Advantages of Divide and Conquer Algorithms

  • Efficient for solving problems that can be divided into smaller subproblems.

  • Often parallelizable, since the subproblems can be solved independently.

  • Can be used to solve a wide range of problems, including sorting, searching, and optimization problems.

Disadvantages of Divide and Conquer Algorithms

  • The algorithm can be complex and difficult to implement for some problems.

  • The algorithm may not be efficient for problems that cannot be divided into smaller subproblems.

  • The overhead of dividing the problem into smaller subproblems may be significant, especially for small problems.

Overall, the Divide and Conquer Algorithm is a powerful problem-solving technique that can be used to solve a wide range of problems efficiently. By breaking down a problem into smaller subproblems and solving each subproblem independently, the algorithm can often achieve faster runtimes and better performance than other approaches.


Standard problems which can be solved using Divide and Conquer Algorithm

The following are some standard algorithms that can be solved using Divide and Conquer algorithm.
  • Binary Search : Binary Search is a classic example of Divide and Conquer. It repeatedly divides the search space in half until the target element is found or the search space is empty.

  • Strassen's Matrix Multiplication: Strassen's algorithm uses Divide and Conquer to multiply two matrices more efficiently by breaking them into smaller submatrices and recursively calculating products.

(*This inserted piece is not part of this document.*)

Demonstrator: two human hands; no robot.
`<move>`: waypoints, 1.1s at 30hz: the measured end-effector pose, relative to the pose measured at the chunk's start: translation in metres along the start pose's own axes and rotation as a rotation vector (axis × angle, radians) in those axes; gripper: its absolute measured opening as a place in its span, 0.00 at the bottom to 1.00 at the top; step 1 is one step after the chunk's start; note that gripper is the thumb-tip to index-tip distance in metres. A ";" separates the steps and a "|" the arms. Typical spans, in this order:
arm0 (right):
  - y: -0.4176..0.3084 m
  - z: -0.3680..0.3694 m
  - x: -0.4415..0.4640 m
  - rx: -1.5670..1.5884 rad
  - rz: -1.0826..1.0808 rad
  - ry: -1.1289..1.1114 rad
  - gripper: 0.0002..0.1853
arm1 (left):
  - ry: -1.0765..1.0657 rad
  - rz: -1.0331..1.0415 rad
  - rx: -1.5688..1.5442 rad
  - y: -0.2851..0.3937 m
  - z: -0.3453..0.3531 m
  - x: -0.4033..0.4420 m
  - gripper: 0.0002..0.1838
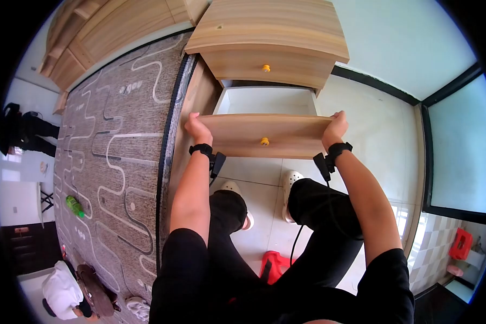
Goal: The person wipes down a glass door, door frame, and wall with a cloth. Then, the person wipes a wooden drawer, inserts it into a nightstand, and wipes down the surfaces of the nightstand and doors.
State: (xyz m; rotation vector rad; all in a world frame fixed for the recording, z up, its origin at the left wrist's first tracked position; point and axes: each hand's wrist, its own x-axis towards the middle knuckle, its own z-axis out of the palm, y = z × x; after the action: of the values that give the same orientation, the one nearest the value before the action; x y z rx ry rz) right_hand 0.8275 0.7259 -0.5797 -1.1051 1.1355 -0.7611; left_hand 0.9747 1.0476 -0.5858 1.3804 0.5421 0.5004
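Observation:
A wooden nightstand (275, 27) stands ahead, with its lower drawer (270, 101) pulled out. The drawer's white inside shows nothing lying in its visible part. Its wood-grain front (232, 132) carries a small yellow knob (264, 141). My left hand (198, 129) grips the left end of that front, and my right hand (336, 129) grips the right end. Some fingers are hidden behind the panel. Above it, the upper drawer (243, 65), with another yellow knob (266, 68), is closed. Each wrist wears a black strap with a small black device.
A bed (119, 156) with a patterned cover runs along the left, a green bottle (74, 206) lying on it. My feet in light clogs are on the tiled floor (254, 178), near a red item (274, 265). Other people are at far left and lower left. A dark-framed glass door (461, 146) is at right.

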 end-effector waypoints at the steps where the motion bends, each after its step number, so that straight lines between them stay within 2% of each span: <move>1: 0.004 0.000 0.005 0.000 0.001 -0.001 0.18 | 0.011 0.000 -0.013 -0.004 0.003 0.003 0.17; 5: 0.006 0.005 0.007 0.015 0.004 0.050 0.18 | -0.090 -0.081 0.000 -0.006 0.002 0.006 0.20; 9: 0.000 0.008 0.001 -0.006 0.033 0.069 0.17 | -0.075 -0.103 0.004 -0.006 0.008 0.006 0.20; 11: -0.002 0.008 -0.003 -0.003 0.022 0.054 0.17 | -0.020 -0.007 -0.023 -0.006 0.012 0.007 0.16; 15: 0.001 0.011 -0.003 0.032 0.030 0.046 0.17 | -0.037 0.020 -0.031 -0.003 0.017 0.006 0.17; 18: -0.003 0.011 -0.003 0.042 0.026 0.060 0.17 | 0.035 0.034 -0.030 0.003 0.024 0.009 0.17; 20: -0.007 0.010 -0.007 0.053 0.069 0.066 0.17 | -0.121 0.047 -0.039 0.010 0.022 0.016 0.16; 25: 0.007 0.011 0.002 0.172 0.103 -0.013 0.14 | -0.173 0.148 -0.032 0.010 0.027 0.024 0.16; 27: 0.011 0.016 0.008 0.099 0.044 0.040 0.17 | -0.195 0.196 -0.014 0.003 0.029 0.026 0.16; 29: 0.011 0.018 0.010 0.076 0.068 0.030 0.17 | -0.117 0.076 -0.029 -0.006 0.030 0.025 0.17; 31: 0.010 0.018 0.005 0.039 0.017 0.004 0.17 | -0.126 0.061 -0.004 -0.010 0.025 0.023 0.17; 33: 0.010 0.018 0.004 0.046 0.015 0.012 0.17 | -0.028 -0.007 -0.025 -0.016 0.026 0.025 0.17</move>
State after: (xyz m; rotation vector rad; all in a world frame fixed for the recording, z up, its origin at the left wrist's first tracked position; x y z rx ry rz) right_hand 0.8449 0.7307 -0.5899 -1.0539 1.1295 -0.7796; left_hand 1.0105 1.0410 -0.6010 1.3592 0.5163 0.4798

  • Merge Sort: Divide and Conquer is employed by recursively dividing an array into two halves, sorting each half, and merging them back together to produce a sorted array.

  • Quick Sort: Quick Sort uses Divide and Conquer by selecting a pivot element, partitioning the other elements into two subarrays, and then recursively sorting the subarrays.

  • Fast Fourier Transform: FFT uses Divide and Conquer to efficiently compute the discrete Fourier transform of a sequence by recursively dividing it and combining the results.

  • Karatsuba Algorithm: Karatsuba Algorithm employs Divide and Conquer to multiply large numbers efficiently by breaking them into smaller parts and recursively calculating products.

  • Closest Pair of Points: This algorithm uses Divide and Conquer to find the closest pair of points in a set by recursively dividing the set and efficiently combining results.

  • Closest String Pair: This algorithm finds the closest pair of strings in a set using Divide and Conquer by recursively dividing the set and efficiently combining results to identify the closest pair.

  • Convex Hull: Algorithms like Graham's Scan find the convex hull of a set of points using Divide and Conquer to merge convex hulls of smaller subsets.